Mechanisms of myelin uptake
Mechanism of myelin phagocytosis in MS
Debbie Hendrickx, PhD student
Multiple sclerosis (MS) is a demyelinating disease of the central nervous system (CNS) characterized by massive uptake of myelin by microglia and infiltrating macrophages. Fragment crystallizable receptors (FcR) and complement receptor 3 (CR3) mediate myelin phagocytosis, but are not exclusively responsible. Earlier research suggests that scavenger receptors (SRs) might be involved in myelin phagocytosis as they are known to have multiple ligands including oxidized lipids and altered proteins. Also, myelin from MS patients shows enhanced oxidation compared to myelin from healthy controls (HC), thereby possibly creating new epitopes for SRs.
Our aim is to identify receptors that are involved in demyelination with a special focus on SRs. Furthermore, we compare the uptake of MS and HC myelin by the human macrophage cell line, THP-1 and by primary human microglia isolated from fresh post-mortem brain tissue to see if differences in MS myelin could increase its uptake by phagocytes. Myelin is also isolated from human brain tissue and labeled with a special dye that only becomes fluorescent after phagocytosis (see figure 1).

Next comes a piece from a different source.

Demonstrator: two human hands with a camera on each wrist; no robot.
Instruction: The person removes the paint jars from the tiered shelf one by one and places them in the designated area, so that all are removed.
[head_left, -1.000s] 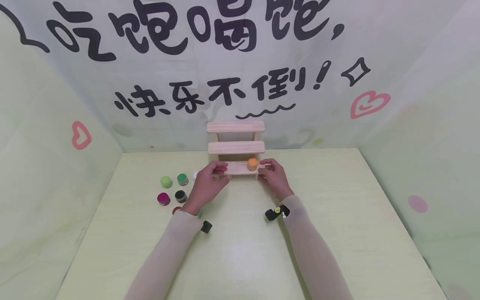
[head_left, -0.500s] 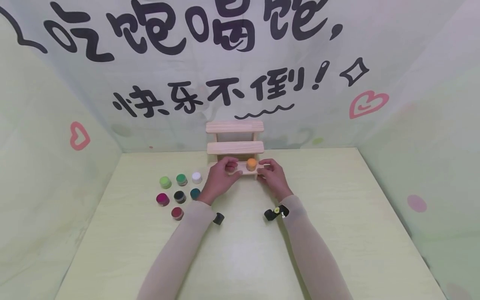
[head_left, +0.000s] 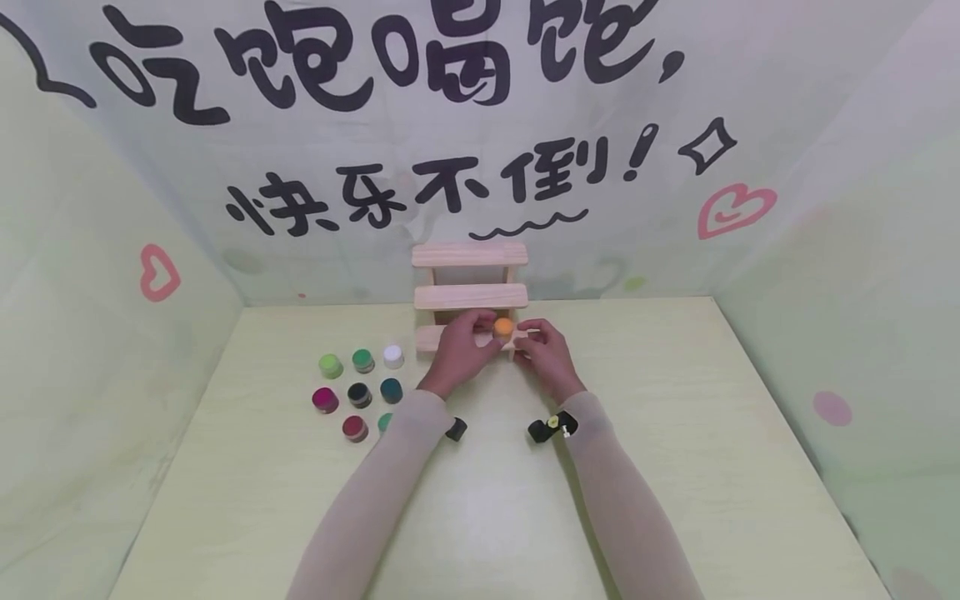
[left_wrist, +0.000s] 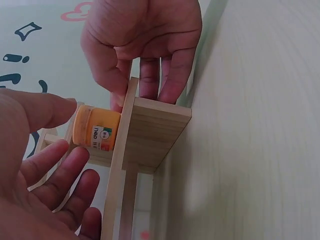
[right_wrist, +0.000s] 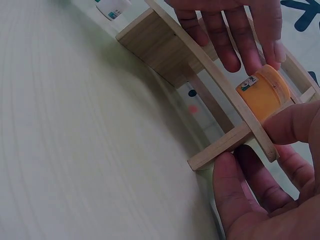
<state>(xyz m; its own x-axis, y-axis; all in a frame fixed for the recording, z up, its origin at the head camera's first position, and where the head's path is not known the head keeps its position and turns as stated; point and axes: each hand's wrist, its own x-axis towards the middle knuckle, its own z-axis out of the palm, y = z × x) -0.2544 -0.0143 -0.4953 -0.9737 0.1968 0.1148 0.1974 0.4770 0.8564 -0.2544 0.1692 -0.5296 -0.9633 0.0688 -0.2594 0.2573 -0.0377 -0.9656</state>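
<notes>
A small orange paint jar (head_left: 503, 328) stands on the lowest step of a wooden tiered stand (head_left: 471, 296), near its right end. My left hand (head_left: 467, 354) is at the jar's left, its thumb and fingers spread about the lid; the left wrist view shows the thumb tip (left_wrist: 65, 111) very close to the jar (left_wrist: 97, 127), contact unclear. My right hand (head_left: 550, 354) grips the right end of the lowest step. In the right wrist view its thumb (right_wrist: 287, 125) lies on top of the board, with other fingers beneath by the leg.
Several paint jars stand left on the pale table (head_left: 472, 517), among them light green (head_left: 330, 365), white (head_left: 393, 356), black (head_left: 359, 394) and magenta (head_left: 325, 400) ones. Behind the stand hangs a printed cloth backdrop (head_left: 337, 150). A cloth side panel (head_left: 862, 333) stands at the right.
My left hand has moved right along the lowest step, from its left end to the orange paint jar. The right hand, stand and jar have stayed in place.
</notes>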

Using laser dissection microscopy (LDM), qPCR and immunohistochemistry, we found that there is a selective upregulation of SRs in and around demyelinated areas in MS, indicating their involvement in myelin phagocytosis.

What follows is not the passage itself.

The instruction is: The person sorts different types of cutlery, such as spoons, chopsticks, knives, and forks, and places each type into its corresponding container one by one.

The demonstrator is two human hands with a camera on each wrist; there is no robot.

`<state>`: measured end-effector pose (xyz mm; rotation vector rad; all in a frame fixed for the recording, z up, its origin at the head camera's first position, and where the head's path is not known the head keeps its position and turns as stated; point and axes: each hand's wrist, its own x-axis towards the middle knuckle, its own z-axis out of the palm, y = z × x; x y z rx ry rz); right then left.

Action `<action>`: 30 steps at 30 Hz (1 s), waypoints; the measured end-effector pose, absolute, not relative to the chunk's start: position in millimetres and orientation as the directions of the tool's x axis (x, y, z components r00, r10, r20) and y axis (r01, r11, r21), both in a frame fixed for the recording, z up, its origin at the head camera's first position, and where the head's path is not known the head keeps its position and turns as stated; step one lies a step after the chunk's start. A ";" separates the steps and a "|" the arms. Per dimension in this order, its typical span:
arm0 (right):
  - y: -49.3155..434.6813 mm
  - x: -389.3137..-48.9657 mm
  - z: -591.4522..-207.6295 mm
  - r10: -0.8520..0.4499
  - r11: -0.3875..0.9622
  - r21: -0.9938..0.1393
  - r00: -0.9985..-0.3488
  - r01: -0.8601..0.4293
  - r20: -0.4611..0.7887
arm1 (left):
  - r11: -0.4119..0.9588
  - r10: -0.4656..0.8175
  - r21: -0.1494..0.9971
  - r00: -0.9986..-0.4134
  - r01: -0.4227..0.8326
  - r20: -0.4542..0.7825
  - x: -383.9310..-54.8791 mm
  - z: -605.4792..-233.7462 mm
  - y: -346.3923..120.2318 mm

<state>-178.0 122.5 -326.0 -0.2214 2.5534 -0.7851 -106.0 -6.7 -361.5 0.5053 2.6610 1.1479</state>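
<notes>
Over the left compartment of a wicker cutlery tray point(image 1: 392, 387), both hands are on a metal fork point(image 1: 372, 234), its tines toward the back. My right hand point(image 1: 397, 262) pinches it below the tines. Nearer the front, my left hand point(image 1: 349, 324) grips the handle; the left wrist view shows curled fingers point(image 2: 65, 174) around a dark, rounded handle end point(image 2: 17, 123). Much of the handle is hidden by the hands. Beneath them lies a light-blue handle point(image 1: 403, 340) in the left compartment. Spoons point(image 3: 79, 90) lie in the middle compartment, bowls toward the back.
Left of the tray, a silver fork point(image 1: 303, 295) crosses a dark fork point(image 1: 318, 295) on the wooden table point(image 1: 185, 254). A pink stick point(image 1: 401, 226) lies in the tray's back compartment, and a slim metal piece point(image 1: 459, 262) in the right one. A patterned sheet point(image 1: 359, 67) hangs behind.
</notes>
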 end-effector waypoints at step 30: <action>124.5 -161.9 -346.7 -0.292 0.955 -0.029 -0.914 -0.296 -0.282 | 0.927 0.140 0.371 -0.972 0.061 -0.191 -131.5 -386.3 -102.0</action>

We are now able to knockdown target genes in THP-1 cells using locked RNA’s and functional studies to confirm the role of these SRs during myelin phagocytosis in vitro are on the way.
Uptake of MS and HC myelin by THP-1 cells and primary human microglia was evaluated using FACS analysis and preliminary results show that MS myelin is indeed taken up more efficiently by both cell types.